0

Suppose we have this input:

<div wrap>1</div>
<div>2</div>
<div wrap>3</div>
<div wrap>4</div>
<div wrap>5</div>

The required output should be:

<div class="wrapper">
  <div wrap>1</div>
</div>
<div>2</div>
<div class="wrapper">
  <div wrap>3</div>
  <div wrap>4</div>
  <div wrap>5</div>
</div>

Also, suppose that these elements are direct children of the body element and there can be other unrelated element or text nodes before or after them.

Notice how consecutive elements are grouped inside a single wrapper and not individually wrapped.

How would you handle body's DOMNodeList and insert the wrappers in the correct place?

Following the conversation (comments) about wrapping only direct children of the body element,

For this input:

<body>
  <div wrap>1
    <div wrap>1.1</div>
  </div>
  <div>2</div>
  <div wrap>3</div>
  <div wrap>4</div>
  <div wrap>5</div>
</body>

The required output should be:

<body>
  <div class="wrapper">
    <div wrap>1
      <div wrap>1.1</div>
      <!–– ignored ––>.
    </div>
  </div>
  <div>2</div>
  <div class="wrapper">
    <div wrap>3</div>
    <div wrap>4</div>
    <div wrap>5</div>
  </div>
</body>

Notice how elements that are not direct descendants of the body element are totally ignored.

double-beep
  • 5,031
  • 17
  • 33
  • 41

1 Answers1

1

It's been interesting to write and would be good to see other solutions, but here is my attempt anyway.

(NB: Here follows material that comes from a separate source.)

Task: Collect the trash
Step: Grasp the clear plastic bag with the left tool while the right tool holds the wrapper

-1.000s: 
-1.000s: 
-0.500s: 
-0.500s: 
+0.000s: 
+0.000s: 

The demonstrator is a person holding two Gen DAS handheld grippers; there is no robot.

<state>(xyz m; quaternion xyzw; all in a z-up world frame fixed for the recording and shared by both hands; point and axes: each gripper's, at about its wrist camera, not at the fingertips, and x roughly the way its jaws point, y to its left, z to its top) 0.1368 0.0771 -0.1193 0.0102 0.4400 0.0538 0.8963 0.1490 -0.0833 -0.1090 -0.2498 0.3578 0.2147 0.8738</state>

I've added comments in the code rather than describing the method here as I think the comments make it easier to understand...

// Test HTML
$startHTML = '<div wrap>1</div>
<div>2</div>
<div wrap>3</div>
<div wrap>4</div>
<div wrap>5</div>';

$doc = new DOMDocument();
$doc->loadHTML($startHTML);

$xp = new DOMXPath($doc);
// Find any div tag with a wrap attribute which doesn't have an immediately preceeding
// tag with a wrap attribute, (or the first node which means it won't have a preceeding
// element anyway)
$wrapList = $xp->query("//div[@wrap='' and preceding-sibling::*[1][not(@wrap)]
                           or position() = 1]");

// Iterate over each of the first in the list of wrapped nodes
foreach ( $wrapList as $wrap )  {
    // Create new wrapper 
    $wrapper = $doc->createElement("div");
    $class = $doc->createAttribute("class");
    $class->value = "wrapper";
    $wrapper->appendChild($class);

    // Copy subsequent wrap nodes (if any)
    $nextNode = $wrap->nextSibling;
    while ( $nextNode ) {
        $next = $nextNode;
        $nextNode = $nextNode->nextSibling;
        // If it's an element (and not a text node etc)
        if ( $next->nodeType == XML_ELEMENT_NODE ) {
            // If it also has a wrap attribute - copy it
            if ($next->hasAttribute("wrap") ) {
                $wrapper->appendChild($next);
            }
            // If no attribute, then finished copying
            else    {
                break;
            }
        }
    }
    // Replace first wrap node with new wrapper
    $wrap->parentNode->replaceChild($wrapper, $wrap);
    // Move the wrap node into the wrapper
    $wrapper->insertBefore($wrap, $wrapper->firstChild);
}
echo $doc->saveHTML();

As it's using HTML, the end result is all wrapped in the standard tags as well, but the output (formatted) is...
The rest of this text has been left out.